## Problem to work on
Only text belongs in your copy of the listing below; reproduce it exactly and leave out the pictures.

------------------------------------

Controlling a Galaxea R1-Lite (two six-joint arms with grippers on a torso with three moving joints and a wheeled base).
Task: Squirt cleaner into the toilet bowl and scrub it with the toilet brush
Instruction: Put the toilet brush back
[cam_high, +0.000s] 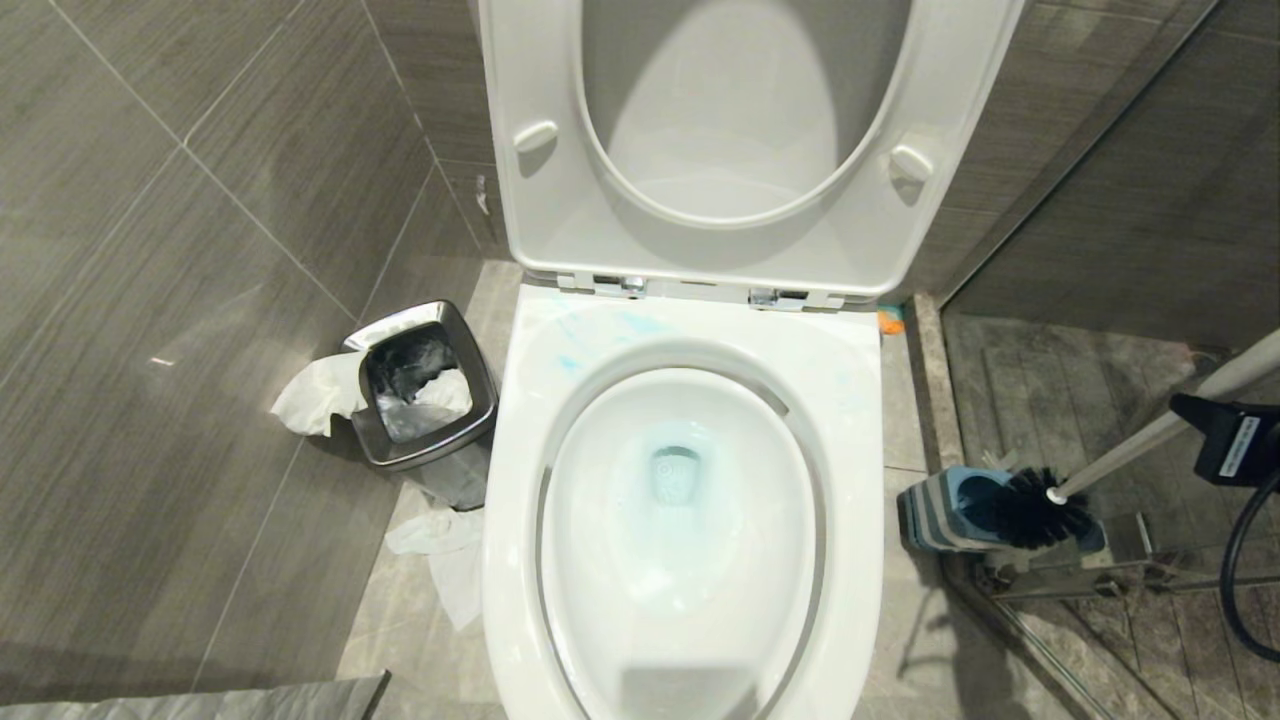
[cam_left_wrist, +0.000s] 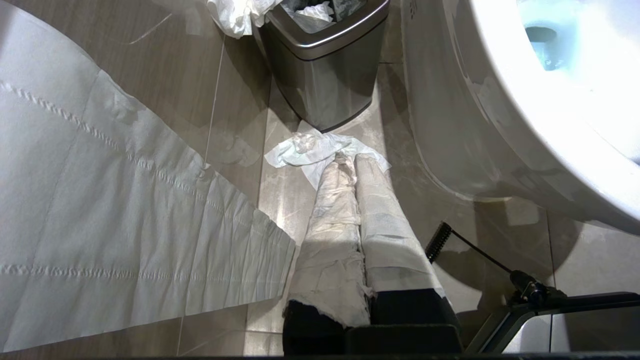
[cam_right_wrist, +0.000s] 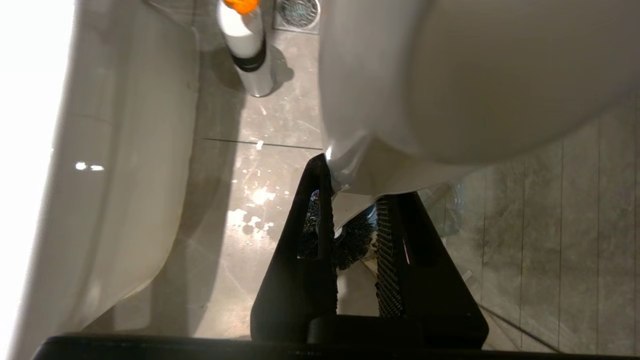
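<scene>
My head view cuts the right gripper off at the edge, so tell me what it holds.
Observer: In the right wrist view the right gripper is shut on the long white curved plastic handle of the slim toilet brush.
Operator: Report the left gripper.
Observer: The left wrist view shows the left gripper shut, wrapped in white tissue paper, over the floor by the small square chrome waste bin.
Operator: Identify the orange spot by the hinge.
Observer: It is the cap of a white bottle that stands on the floor beside the large glossy white ceramic toilet bowl.
</scene>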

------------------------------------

## Finished exercise
Controlling a Galaxea R1-Lite (two six-joint arms with grippers on a torso with three moving joints and a wheeled base).
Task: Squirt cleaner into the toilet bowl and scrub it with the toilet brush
Instruction: Put the toilet brush back
[cam_high, +0.000s] 
[cam_left_wrist, +0.000s] 
[cam_right_wrist, +0.000s] 
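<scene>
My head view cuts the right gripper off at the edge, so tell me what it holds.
Observer: In the right wrist view the right gripper is shut on the long white curved plastic handle of the slim toilet brush.
Operator: Report the left gripper.
Observer: The left wrist view shows the left gripper shut, wrapped in white tissue paper, over the floor by the small square chrome waste bin.
Operator: Identify the orange spot by the hinge.
Observer: It is the cap of a white bottle that stands on the floor beside the large glossy white ceramic toilet bowl.
</scene>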

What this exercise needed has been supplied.